Washington: Researchers have come closer to understanding the biology behind GHB, a transmitter substance in the brain, best known in its synthetic form as the illegal drug 'fantasy'. In the 1960s, gamma-hydroxybutyric acid (GHB) was first discovered as a naturally occurring substance in the brain. Since then it has been manufactured as a drug with a clinical application and has also developed a reputation as the illegal drug fantasy and as a date rape drug. But its physiological function is still unknown.

Now, a team of researchers at the Department of Drug Design and Pharmacology at the University of Copenhagen has shown for the first time exactly where the transmitter substance binds in the brain under physiologically relevant conditions.

"We have discovered that GHB binds to a special protein in the brain - more specifically a GABAA-receptor. The binding is strong even at very low dosage. This suggests that we have found the natural receptor, which opens new and exciting research opportunities, in that we have identified an important unknown that can provide the basis for a full explanation of the biological significance of the transmitter," said Laura Friis Eghorn, PhD student.

Fantasy is also used as a so-called date rape drug, because in moderate amounts it has sedative, sexually stimulating and soporific effects. The compound is also abused for its euphoric effect, but in combination with alcohol, for example, it is a deadly cocktail that can lead to a state of deep unconsciousness or coma.

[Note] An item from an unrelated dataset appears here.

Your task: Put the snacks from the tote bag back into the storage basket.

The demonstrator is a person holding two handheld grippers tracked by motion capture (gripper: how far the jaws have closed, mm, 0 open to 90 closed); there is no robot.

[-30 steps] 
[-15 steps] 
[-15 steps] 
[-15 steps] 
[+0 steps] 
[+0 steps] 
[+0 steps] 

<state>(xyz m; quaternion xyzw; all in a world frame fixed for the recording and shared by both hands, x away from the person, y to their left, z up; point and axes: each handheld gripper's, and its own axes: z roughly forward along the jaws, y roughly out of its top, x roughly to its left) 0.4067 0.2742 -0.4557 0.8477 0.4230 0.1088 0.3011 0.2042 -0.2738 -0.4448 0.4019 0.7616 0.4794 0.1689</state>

"GHB is registered for use as a drug to treat alcoholism and certain types of sleep disorders, but the risk of abuse presents difficulties. In the long-term, understanding how GHB works will enable us to develop new and better pharmaceuticals with a targeted effect in the brain, without the dangerous side-effects of fantasy," explained Laura Friis Eghorn, Department of Drug Design and Pharmacology.

Fantasy is an extremely toxic euphoriant, because the difference between a normal intoxicating dose and a fatal dose is so small. A better understanding of the biological mechanisms behind GHB-binding in the brain will benefit research into a life-saving antidote for this drug. Today there is no known antidote.

Statistics from Denmark in 2010 showed that 8-10 percent of young people who frequent nightclubs have had experience with Fantasy. However, since the drug is often also used in private for its sedative effect, it is difficult to estimate the extent of abuse.

The new research findings are the result of a collaboration between researchers at the University of Sydney in Australia and medicinal chemists at the Faculty of Health and Medical Sciences:

The results have recently been published in the scientific journal PNAS - Proceedings of the National Academy of Sciences USA.